• _How to complete this task_
Transcribe exactly, and only, the lines that run from the one containing "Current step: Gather" through the end of the records.

[Records from a dataset]

BEGIN

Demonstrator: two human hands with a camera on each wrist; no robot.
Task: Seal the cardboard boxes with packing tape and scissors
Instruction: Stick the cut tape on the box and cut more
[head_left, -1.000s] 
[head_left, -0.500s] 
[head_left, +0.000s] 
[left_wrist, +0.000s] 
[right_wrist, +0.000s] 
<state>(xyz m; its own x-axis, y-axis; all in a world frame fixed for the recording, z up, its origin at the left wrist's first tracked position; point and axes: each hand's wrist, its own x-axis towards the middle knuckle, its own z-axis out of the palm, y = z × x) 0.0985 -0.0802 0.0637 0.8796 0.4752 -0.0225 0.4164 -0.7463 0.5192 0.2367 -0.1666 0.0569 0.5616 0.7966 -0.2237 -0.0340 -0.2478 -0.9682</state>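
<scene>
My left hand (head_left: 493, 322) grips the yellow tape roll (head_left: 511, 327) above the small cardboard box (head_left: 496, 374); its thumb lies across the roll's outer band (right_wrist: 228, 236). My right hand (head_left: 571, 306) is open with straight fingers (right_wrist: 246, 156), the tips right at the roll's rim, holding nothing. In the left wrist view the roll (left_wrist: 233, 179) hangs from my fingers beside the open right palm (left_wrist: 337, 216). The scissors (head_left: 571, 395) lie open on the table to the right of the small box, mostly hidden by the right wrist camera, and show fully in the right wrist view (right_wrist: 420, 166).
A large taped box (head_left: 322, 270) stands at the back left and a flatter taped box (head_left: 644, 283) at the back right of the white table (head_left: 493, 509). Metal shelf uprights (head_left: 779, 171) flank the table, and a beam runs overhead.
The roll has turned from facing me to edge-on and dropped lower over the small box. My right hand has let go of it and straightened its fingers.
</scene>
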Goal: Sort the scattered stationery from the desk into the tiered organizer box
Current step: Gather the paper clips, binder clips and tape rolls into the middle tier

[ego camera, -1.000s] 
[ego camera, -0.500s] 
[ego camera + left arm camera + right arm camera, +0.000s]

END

• _Finished exercise_
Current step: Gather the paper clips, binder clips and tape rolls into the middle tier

[ego camera, -1.000s] 
[ego camera, -0.500s] 
[ego camera + left arm camera + right arm camera, +0.000s]

This is the complete answer to the exercise.